Следствие тянулось до осени. Прасковья Жукова упорно стояла на своем, не открывая тайны, да некуда было отступать бабе: в какую сторону ни осмелься, везде пропасть. А случилось же тогда так: поднявшись на парадное крыльцо и скрывшись в сенях, Санька вдруг зауросила, несгибаемо уперлась руками в двери, и как ни боролась с нею Коптелка, но совладать не могла.
– Ду-ра-а! – шипела Прасковья и щипала девку за полные плечи, да с выкрутом, до посиненья, и смуглое лицо ее перекосилось от бессилья и злости.
Санька же улыбалась широко, скаля белые лопатистые зубы, словно бы все загодя понимала и сейчас играла с Коптелкой, потешалась над ее затеей.
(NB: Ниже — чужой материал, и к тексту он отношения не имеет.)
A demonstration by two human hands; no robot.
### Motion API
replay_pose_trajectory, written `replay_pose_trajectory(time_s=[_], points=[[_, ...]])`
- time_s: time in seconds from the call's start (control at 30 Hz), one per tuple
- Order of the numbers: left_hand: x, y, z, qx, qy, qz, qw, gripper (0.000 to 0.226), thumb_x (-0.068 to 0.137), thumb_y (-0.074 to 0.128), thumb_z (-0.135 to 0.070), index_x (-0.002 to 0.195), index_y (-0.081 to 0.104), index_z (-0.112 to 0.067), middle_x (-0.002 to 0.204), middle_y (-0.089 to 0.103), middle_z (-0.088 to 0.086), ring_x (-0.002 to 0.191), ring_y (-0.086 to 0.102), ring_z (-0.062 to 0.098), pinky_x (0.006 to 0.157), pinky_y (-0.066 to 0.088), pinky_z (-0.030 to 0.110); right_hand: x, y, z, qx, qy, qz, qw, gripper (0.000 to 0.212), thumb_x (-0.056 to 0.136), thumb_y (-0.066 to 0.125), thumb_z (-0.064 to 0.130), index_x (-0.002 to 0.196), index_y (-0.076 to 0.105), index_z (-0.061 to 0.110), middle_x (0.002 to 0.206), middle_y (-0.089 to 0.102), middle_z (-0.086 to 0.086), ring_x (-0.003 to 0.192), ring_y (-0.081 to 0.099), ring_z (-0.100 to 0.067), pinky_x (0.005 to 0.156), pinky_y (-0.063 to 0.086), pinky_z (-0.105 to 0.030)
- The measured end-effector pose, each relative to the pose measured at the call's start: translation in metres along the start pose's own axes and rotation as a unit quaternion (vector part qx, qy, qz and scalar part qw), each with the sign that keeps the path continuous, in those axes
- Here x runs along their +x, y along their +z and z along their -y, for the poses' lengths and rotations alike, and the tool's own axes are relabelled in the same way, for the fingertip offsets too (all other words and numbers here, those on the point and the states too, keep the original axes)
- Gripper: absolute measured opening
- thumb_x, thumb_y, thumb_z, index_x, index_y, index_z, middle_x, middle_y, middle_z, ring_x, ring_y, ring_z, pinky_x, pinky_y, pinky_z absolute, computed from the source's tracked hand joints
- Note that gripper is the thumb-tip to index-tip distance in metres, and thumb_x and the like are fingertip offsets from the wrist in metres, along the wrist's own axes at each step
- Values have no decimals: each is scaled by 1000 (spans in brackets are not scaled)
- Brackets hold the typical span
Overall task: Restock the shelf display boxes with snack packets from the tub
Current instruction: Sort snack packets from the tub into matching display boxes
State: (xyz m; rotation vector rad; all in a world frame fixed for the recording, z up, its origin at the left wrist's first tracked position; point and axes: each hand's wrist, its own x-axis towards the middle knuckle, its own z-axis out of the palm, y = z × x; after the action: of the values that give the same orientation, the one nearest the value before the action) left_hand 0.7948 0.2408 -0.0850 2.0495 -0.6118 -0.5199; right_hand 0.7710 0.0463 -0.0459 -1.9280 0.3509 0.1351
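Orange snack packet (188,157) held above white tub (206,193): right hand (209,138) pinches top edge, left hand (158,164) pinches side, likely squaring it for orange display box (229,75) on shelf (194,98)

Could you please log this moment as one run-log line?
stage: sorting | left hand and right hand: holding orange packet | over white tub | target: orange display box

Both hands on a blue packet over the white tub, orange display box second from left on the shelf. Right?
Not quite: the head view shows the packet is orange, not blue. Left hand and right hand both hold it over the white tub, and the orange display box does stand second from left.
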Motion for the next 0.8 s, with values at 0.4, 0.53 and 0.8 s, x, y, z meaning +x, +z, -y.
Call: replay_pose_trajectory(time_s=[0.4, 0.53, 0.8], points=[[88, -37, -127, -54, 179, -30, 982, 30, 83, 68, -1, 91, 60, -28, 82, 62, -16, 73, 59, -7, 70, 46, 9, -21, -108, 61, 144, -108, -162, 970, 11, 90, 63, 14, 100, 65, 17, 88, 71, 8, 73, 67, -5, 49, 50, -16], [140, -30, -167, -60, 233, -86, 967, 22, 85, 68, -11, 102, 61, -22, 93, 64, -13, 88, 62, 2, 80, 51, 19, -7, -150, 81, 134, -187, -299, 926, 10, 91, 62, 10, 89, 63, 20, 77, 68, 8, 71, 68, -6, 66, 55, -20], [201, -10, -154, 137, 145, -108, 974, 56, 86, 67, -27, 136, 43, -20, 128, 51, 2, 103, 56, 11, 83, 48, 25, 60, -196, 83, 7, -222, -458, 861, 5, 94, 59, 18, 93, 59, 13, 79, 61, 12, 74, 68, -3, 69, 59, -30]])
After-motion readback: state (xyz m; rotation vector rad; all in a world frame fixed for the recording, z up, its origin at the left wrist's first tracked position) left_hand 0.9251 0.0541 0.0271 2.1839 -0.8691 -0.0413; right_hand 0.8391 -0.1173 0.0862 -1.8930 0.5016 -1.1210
– А я не хочу – и все. Тёта Параня, я не хочу, – бормотала девка, горбом выгнув спину, а после и вовсе лбом подперла дверь, оббитую войлоком. И вдруг заплакала, шумно сморкаясь, пыхтела, как корова.
У Коптелки спина жаром облилась от страха. Вдруг невзначай кто войдет иль землемеру невтерпеж захочется выйти на двор, а как тогда объясниться?
– Дура, дура набитая, прости Господи, – шипела Коптелка и била девушку козонками пальцев по затылку, так что голова у той гудела. Но тут же и смирилась, сообразила: – Поди, глупая, в купецкие покои да сиди смирно, не выкуркивай, пока знака не дам. Носа-то не выказывай, горюшко ты мое.
Наверное, с час высидела Санька в купеческой горнице, чай пила с баранками, орехи-гнидки щелкала, не столько съела, сколько за пазуху напихала: приведется ли еще случай в эком удовольствии побыть, ну как в раю. А как уходить, получила Санька от хозяина семь трехкопеешников медных, чтоб вела себя по наущенью да как допрос будет, чтоб от слов своих не отступала.
Может, стряпчий что сообразил, разглядел тут умысел злой, иль худо столковались Петра Чикин и Еремей Шевкуненко, а может, наивная Санька где подвела, но только суда землемер миновал, лишь был оставлен в некотором подозрении. Получил Сумароков долгожданный четырехмесячный отпуск в Санкт-Петербург, откуда и отправлен был впоследствии уездным исправником в Березов; стало быть, оказался полнейшим властелином бескрайней российской окраины.
Прасковеюшку Жукову за прелюбодеяние и изветы отвезли в Холмогорский женский монастырь для наложения трехлетней епитимьи.
Санька вновь пошла по миру с зобенькой.
А Петра Чикин и тому был рад, что сжил Сумарокова с северных земель. Как не окажется его поблизости, так, может, и душа Тайкина отмякнет и очнется.